Give again, word for word, every line in the entries below from the line with "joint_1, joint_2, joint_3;" up to and including the line with "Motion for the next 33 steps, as", and no other line.

[[ Data provided, beginning ]]

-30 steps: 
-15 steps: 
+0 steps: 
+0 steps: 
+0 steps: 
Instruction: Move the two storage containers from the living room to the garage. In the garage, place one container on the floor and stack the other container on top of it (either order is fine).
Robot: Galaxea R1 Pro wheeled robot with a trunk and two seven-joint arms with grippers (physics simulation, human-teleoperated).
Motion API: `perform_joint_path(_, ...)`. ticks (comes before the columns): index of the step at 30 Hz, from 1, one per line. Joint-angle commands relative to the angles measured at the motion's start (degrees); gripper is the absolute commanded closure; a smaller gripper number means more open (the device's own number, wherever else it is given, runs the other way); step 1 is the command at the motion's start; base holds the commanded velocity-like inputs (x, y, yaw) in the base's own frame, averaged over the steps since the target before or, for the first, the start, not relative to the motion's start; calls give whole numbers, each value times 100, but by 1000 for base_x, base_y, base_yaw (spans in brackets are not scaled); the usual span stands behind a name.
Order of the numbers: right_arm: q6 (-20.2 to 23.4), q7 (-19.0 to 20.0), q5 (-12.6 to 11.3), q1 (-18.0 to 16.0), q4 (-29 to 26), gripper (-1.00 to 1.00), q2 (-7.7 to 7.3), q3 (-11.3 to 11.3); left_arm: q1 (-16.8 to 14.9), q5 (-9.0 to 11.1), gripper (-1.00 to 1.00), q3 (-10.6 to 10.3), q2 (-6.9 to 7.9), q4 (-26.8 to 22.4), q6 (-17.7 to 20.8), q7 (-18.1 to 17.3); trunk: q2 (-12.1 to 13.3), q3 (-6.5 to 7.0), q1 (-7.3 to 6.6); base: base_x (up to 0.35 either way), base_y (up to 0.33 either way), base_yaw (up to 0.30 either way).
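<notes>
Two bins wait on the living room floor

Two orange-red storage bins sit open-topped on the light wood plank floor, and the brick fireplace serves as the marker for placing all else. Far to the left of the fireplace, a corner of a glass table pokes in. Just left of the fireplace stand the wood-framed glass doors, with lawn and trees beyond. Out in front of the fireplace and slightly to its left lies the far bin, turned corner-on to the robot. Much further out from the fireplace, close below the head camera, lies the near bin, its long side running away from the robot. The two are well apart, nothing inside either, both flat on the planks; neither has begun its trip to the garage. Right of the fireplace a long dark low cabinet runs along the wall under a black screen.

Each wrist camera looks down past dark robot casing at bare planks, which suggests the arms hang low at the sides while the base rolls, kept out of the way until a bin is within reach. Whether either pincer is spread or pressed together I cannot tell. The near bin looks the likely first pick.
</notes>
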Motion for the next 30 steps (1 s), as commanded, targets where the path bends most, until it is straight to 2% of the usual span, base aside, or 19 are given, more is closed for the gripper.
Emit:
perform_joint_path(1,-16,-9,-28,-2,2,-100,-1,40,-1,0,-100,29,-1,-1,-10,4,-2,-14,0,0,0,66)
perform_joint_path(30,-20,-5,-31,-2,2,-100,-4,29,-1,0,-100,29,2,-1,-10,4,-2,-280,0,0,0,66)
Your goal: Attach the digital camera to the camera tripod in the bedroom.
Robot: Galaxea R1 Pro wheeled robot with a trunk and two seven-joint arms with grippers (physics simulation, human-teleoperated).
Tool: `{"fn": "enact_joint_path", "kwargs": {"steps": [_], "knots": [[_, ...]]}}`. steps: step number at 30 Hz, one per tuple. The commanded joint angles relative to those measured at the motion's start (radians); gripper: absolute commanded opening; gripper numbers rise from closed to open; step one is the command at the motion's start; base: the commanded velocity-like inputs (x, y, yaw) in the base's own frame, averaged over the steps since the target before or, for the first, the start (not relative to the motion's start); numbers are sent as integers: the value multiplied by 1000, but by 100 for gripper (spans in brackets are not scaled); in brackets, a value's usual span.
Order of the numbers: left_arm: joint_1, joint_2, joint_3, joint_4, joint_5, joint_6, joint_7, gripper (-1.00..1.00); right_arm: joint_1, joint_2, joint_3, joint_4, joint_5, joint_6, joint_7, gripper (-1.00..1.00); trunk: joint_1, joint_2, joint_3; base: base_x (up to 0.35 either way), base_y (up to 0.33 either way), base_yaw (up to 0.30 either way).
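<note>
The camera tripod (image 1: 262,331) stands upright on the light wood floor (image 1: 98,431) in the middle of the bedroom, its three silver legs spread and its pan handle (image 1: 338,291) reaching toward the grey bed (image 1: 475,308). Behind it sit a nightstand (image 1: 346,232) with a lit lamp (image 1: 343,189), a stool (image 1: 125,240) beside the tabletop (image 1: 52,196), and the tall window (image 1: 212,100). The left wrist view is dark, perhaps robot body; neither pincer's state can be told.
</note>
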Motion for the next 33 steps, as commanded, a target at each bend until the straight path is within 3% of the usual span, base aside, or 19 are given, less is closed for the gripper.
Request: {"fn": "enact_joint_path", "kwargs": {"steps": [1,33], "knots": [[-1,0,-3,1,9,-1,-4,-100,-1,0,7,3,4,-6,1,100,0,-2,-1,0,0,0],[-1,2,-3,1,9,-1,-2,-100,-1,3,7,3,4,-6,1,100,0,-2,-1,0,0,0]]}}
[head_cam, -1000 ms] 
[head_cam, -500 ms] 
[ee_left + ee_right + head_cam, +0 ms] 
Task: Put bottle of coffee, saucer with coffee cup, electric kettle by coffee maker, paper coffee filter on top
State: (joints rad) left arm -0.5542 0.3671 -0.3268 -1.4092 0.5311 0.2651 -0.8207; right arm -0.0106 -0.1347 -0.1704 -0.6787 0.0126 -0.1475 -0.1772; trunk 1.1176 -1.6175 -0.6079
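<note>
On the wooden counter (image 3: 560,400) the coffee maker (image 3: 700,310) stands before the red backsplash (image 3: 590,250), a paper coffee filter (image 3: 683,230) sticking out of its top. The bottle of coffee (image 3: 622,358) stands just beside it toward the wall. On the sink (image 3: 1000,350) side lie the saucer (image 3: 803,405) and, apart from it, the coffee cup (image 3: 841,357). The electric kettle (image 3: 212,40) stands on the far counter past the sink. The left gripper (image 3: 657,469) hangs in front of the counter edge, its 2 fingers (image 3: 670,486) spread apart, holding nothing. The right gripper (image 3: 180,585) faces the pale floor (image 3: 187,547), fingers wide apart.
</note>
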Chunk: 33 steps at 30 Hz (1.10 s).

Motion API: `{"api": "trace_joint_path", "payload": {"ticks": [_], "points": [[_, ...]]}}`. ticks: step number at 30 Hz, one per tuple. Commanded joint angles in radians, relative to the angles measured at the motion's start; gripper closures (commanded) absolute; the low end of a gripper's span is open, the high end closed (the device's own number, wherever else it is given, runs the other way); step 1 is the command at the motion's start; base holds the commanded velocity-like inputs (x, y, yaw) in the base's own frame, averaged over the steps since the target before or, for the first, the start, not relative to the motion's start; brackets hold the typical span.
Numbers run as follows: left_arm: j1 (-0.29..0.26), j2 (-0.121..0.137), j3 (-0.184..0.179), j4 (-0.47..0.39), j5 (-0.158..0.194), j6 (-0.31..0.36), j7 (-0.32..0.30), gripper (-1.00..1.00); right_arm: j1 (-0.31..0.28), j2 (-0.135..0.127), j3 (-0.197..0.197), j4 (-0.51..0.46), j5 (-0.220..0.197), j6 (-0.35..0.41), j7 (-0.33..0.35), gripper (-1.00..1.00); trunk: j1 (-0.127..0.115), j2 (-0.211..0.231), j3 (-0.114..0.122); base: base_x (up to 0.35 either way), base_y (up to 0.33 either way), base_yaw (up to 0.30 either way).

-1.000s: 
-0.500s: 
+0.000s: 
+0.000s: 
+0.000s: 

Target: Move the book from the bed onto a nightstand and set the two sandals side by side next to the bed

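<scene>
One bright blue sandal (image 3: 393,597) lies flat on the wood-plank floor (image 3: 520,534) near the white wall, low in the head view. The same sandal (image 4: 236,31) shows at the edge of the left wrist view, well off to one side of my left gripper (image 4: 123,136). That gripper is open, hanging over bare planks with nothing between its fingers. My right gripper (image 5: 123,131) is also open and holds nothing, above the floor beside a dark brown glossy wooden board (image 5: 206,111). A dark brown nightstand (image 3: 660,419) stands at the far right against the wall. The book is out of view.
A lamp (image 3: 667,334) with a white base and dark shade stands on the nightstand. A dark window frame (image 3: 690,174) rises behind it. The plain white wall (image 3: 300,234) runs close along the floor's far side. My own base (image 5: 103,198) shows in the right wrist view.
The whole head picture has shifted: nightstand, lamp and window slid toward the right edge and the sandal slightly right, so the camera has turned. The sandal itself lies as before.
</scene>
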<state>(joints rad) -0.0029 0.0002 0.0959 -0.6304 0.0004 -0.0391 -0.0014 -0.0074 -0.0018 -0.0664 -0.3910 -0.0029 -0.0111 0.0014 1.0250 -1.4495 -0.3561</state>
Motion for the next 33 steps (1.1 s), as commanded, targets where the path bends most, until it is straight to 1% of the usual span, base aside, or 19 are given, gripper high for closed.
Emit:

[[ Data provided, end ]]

- **Written answer**:
Order of the numbers: left_arm: joint_1, joint_2, joint_3, joint_4, joint_5, joint_6, joint_7, gripper (-1.00..1.00); right_arm: joint_1, joint_2, joint_3, joint_4, joint_5, joint_6, joint_7, gripper (-1.00..1.00); trunk: joint_1, joint_2, joint_3; base: base_x (up to 0.35 either way), base_y (up to 0.33 either way), base_yaw (up to 0.30 either way).
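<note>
The camera tripod (image 1: 262,331) stands upright on the light wood floor (image 1: 98,431) in the middle of the bedroom, its three silver legs spread and its pan handle (image 1: 338,291) reaching toward the grey bed (image 1: 475,308). Behind it sit a nightstand (image 1: 346,232) with a lit lamp (image 1: 343,189), a stool (image 1: 125,240) beside the tabletop (image 1: 52,196), and the tall window (image 1: 212,100). The left wrist view is dark, perhaps robot body; neither pincer's state can be told.
</note>
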Motion for the next 33 steps, as commanded, a target at each bend until the straight path is within 3% of the usual span, base aside, or 19 are given, less is closed for the gripper.

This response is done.